The sequence of triangle numbers is generated by adding the natural numbers. So the 7th triangle number would be 1 + 2 + 3 + 4 + 5 + 6 + 7 = 28. The first ten terms would be:

1, 3, 6, 10, 15, 21, 28, 36, 45, 55, ...

Let us list the factors of the first seven triangle numbers:

We can see that 28 is the first triangle number to have over five divisors.

What is the value of the first triangle number to have over five hundred divisors?

i have an algorithm that probably works correctly(i think), but it is basically O(n * n)
it is way too slow
i need to start somewhere other than 1
500! wont work because numbers smaller than that can have 500 factors
496(the largest triangular number under 500 is a safe bet but hardly helps
the ideal starting place would be the last triangular number that cannot possibly have 500 factors
any ideas to shorten my loop?

i want to start the outer loop at a much bigger number than 496
it takes a long time starting at 1(or 496) and many "small" numbers cannot possibly have 500 factors
i guess what i wish i knew is: what is the largest number(triangular or otherwise) that cannot possibly have over 500 factors?

Randall Twede wrote:i want to start the outer loop at a much bigger number than 496
it takes a long time starting at 1(or 496) and many "small" numbers cannot possibly have 500 factors

I don't know what your loops look like.

I don't know how you're finding the factors of a given number.

I don't know how much your code takes into account about the properties of these triangular numbers and how much is brute force.

i guess what i wish i knew is: what is the largest number(triangular or otherwise) that cannot possibly have over 500 factors?

That seems to go against the spirit of the problem.

Are you making use of the fact that the sum of the the integers 1..N is N * (N + 1) / 2 ? That may or may not help the factorization.

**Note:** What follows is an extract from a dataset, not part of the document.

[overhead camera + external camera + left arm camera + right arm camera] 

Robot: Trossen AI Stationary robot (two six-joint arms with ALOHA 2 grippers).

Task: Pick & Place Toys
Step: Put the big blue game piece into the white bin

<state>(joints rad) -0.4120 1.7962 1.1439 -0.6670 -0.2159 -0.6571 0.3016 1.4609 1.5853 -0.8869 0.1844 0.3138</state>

Are you finding factors of N by trying to divide N by every integer less than N? That's definitely bad. Less than N / 2? That's no better. Less than sqrt(N)? That's better, but probably still not optimal.

Randall Twede wrote: . . . i guess what i wish i knew is: what is the largest number(triangular or otherwise) that cannot possibly have over 500 factors?

There are an infinite number of prime numbers which have much fewer than 500 factors.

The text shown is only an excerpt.